Infatti in provincia si è votato per il Piano Territoriale di Coordinamento Provinciale
(PTCP).
Tra i diversi punti era in discussione una osservazione della ditta
Petroltecnica che chiedeva il cambio nelle tavole regionali sulle aree destinate
al trattamento dei rifiuti in quanto l'area che è stata individuata su via
Ausella è espressamente proibita al trattamento di ogni tipo di rifiuto.
Vedi la tavola.
Vedi la mappa di dove si vuole insediare l'area di trattamento dei rifiuti.
Le osservazioni Petroltecnica erano già state rigettate dalle Commissioni
Provinciali con parere negativo, ma reintrodotte al voto dal consiglio
nonostante i parere delle Commissioni.
I membri del comitato già da Martedì 14 si sono attivati per portare alla
attenzione dei consiglieri la situazione che veniva giudicata di irregolarità e
di forzatura da parte del Presidente Fabbri che nonostante il parere negativo si
ostinava alla richiesta di discussione e di voto positivo.
Questa attività di informazione nel giorno di Giovedì 16 ha permesso di
rinviare il voto sulla osservazione dopo due ore di intenso dibattito
consigliare. Continua la presenza tra il pubblico di alcune decine di cittadini
di Cerasolo.
IN QUELLA OCCASIONE ABBIAMO PROMOSSO LA PRIMA MANIFESTAZIONE DI FRONTE AL CONSIGLIO.
LEGGI LA CRONOSTORIA.
VEDI LE FOTO.
LEGGI IL VOLANTINO.
Il consiglio provinciale si è poi nuovamente riunito in giorno Martedì 21
ottobre.

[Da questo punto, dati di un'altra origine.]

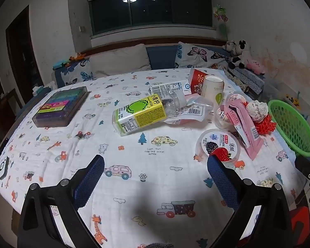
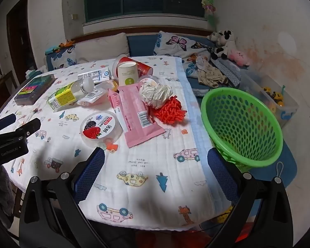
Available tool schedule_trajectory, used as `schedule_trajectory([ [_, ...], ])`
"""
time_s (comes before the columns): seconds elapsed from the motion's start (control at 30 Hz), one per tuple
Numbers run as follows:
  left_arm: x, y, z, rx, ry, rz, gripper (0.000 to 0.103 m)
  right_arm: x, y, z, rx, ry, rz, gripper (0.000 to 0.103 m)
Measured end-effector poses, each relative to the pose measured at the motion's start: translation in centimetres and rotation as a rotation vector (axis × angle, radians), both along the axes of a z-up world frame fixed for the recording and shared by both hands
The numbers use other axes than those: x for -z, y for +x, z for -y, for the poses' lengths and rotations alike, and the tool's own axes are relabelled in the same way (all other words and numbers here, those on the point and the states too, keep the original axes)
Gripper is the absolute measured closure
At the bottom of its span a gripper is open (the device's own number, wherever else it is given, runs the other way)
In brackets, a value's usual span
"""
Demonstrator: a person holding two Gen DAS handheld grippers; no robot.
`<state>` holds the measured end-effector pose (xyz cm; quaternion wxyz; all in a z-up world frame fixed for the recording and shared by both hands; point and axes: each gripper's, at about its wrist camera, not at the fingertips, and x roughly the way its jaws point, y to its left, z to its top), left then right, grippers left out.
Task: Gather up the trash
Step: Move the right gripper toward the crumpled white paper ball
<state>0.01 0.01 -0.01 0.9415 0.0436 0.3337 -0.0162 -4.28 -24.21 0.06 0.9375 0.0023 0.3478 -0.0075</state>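
Both our grippers, left gripper [image 1: 156, 183] and right gripper [image 2: 156, 177], spread empty; centre-frame, the light, crushable clear plastic bottle with yellow label [image 1: 142, 113] wants gripping mid-body.

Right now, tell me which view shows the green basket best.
The right wrist view: the green basket sits large there, with its whole rim and empty mesh interior visible, beside the table's edge. The left wrist view catches only part of it, squeezed at the right border.

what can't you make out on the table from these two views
- Small lidded cup, left wrist view: mostly hidden behind the pink wrapper.
- Green basket, left wrist view: its inside is only partly seen past its rim.
- Red carton, right wrist view: the paper cup covers its middle.
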Motion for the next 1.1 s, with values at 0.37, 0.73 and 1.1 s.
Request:
schedule_trajectory([
  [0.37,-0.3,-0.5,0.4,0.01,0.009,0.003,0.006,0.0,0.0,0.1,0.001,0.004,-0.003,0.004],
  [0.73,-0.1,-0.1,0.8,0.018,0.009,0.006,0.006,0.4,0.1,0.2,0.003,0.002,-0.005,0.004],
  [1.1,-0.1,0.0,0.9,0.019,0.011,0.008,0.006,0.3,0.1,0.3,0.002,0.003,-0.008,0.004],
])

Nuovamente i cittadini si sono attivati con una manifestazione di
fronte al consiglio e continuando a fare pressione informativa rivolta ai
consiglieri.
VEDI LE FOTO DELLA MOBILITAZIONE
Qui la discussione è continuata e la giunta e il consiglio questa
volta si sono presentati chiedendo il voto contrario sulle osservazioni
Petroltecnica, ribaltando totalmente la posizione con cui si era presentata alle
sedute precedenti.
Il consiglio ha votato in modo unanime contrariamente a queste osservazioni.
Ciò ci permette di considerare questo un grande successo per la salvaguardia
del futuro della nostra frazione e ci convince a rimanere in prima linea nel
proporre uno sviluppo di Cerasolo e Cerasolo Ausa conpatibile con le attività
presenti e valorizzante della vena residenziale del paese.

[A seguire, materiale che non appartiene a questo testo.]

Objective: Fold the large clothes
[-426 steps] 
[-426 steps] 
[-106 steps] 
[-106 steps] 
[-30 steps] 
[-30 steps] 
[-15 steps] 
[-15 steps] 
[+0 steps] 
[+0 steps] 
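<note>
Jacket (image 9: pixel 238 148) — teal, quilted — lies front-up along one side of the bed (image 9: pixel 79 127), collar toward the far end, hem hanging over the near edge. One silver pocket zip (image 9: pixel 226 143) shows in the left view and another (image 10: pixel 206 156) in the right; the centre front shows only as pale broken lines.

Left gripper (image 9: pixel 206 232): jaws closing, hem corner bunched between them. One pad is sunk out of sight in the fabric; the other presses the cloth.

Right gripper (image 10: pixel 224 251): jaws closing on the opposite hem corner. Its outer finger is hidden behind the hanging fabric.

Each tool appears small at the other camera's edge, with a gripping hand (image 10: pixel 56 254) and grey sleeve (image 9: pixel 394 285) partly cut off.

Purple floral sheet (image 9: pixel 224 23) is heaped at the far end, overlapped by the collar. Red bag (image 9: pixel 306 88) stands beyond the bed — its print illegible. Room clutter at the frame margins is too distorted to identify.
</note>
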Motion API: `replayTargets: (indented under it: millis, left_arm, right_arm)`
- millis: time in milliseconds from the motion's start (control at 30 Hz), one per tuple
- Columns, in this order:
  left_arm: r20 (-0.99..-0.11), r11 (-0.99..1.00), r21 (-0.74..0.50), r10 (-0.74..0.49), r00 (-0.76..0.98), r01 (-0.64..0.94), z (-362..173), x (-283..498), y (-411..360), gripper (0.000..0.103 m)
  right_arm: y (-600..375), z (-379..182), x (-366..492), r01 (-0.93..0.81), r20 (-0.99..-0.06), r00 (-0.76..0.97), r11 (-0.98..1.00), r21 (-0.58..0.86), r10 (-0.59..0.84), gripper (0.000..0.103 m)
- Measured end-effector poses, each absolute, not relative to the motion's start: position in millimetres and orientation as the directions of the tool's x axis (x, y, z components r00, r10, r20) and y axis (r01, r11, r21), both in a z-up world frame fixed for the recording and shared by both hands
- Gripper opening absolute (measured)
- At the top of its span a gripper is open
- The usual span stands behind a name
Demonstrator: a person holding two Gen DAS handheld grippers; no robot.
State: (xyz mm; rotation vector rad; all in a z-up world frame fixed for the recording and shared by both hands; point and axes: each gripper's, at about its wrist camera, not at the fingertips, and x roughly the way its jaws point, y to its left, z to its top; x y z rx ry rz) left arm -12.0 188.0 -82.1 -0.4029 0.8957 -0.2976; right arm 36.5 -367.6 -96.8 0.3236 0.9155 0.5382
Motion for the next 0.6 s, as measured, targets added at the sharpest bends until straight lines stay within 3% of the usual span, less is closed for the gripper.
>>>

Il pericolo dell'insediamento dell'impianto di trattamento dei rifiuti
comunque non è ancora completamente sventato. Infatti il consiglio provinciale
ha modificato due articoli nel Piano Territoriale di Coordinamento Provinciale.
Sono gli articoli 6 e 8ter comma 3 e 4 che prevedono così l'idoneità di tutte le
aree produttive al trattamento dei rifiuti. Riteniamo che questo ampliamento sia di
portata enorme per la nostra provincia e probabilmente si inquadra in quel
progetto che molti hanno di trasformare Rimini nel cuore di un polo nazionale di
smaltimento e recupero delle autovetture da demolire.
Rassegna
Stampa1
Questo ultimo passaggio voluto dalla giunta provinciale e inserito di ufficio
sarà il principale ostacolo alla serenità della nostra comunità e nuovo punto di
impegno civile per la salvaguardia del nostro territorio.
Siamo sicuri che tutti voi capiate l'importanza della presenza del comitato e
che siate disponibili nel continuare a sostenerci in questo difficile compito.
Ringraziamo tutti i cittadini che ci hanno sostenuto e che hanno partecipato
alla conclusione positiva di questa battaglia, consci che ancora molto dobbiamo
fare per poter valorizzare positivamente il nostro territorio.